◆ DESCRIPTION OF THE TASK: The material below has pictures in it. Set down only the lines from the line containing "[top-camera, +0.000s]" through the line containing "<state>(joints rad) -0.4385", word for word, and leave the pictures behind.

◆ EXERCISE INPUTS:
* * *

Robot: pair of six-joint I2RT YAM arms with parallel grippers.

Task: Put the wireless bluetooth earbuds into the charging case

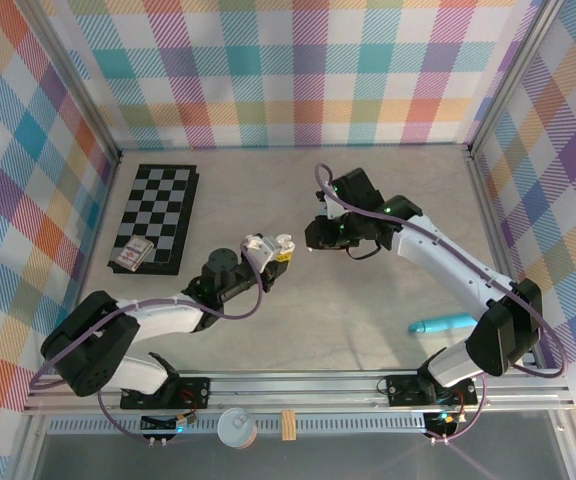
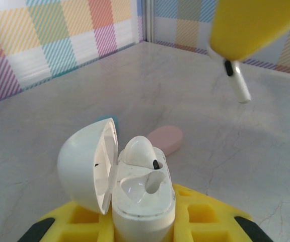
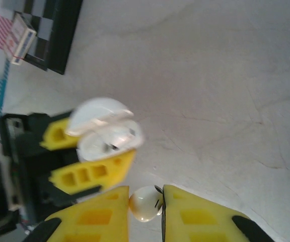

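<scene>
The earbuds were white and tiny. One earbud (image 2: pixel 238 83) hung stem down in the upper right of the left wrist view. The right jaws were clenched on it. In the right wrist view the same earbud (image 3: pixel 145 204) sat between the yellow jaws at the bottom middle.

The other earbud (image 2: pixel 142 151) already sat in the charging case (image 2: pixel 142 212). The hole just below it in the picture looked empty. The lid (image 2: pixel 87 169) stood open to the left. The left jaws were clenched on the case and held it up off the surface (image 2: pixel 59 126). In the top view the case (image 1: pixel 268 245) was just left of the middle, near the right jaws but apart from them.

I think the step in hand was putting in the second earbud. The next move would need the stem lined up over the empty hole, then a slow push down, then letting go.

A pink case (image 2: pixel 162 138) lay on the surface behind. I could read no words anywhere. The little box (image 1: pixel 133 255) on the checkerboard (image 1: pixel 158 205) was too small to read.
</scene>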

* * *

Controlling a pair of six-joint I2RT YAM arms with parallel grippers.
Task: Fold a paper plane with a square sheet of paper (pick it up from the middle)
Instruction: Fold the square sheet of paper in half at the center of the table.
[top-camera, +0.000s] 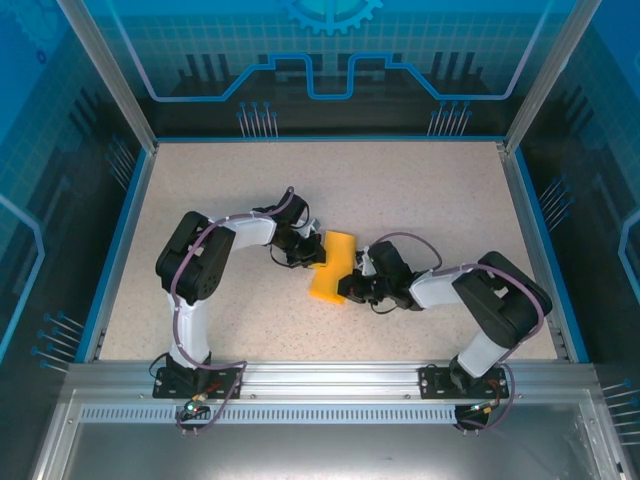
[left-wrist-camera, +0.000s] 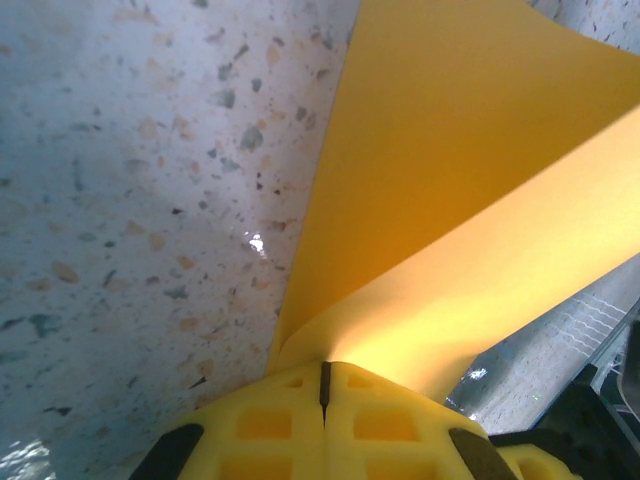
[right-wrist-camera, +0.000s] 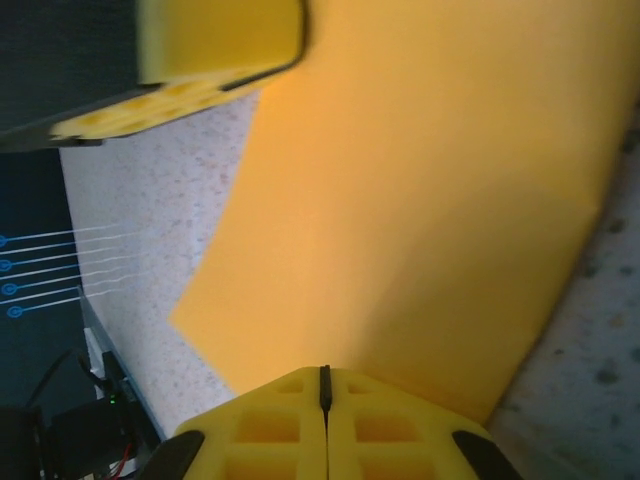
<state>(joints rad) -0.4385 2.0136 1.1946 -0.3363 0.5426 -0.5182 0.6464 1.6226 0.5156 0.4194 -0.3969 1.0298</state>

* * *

◆ EXERCISE OUTPUT:
[top-camera, +0.000s] 
[left-wrist-camera, +0.000s] 
[right-wrist-camera, +0.000s] 
<state>(joints rad) -0.4385 2.0136 1.1946 -0.3363 0.5426 -0.5182 0.6464 1.6226 0.5156 0.4194 -0.3969 1.0298</state>

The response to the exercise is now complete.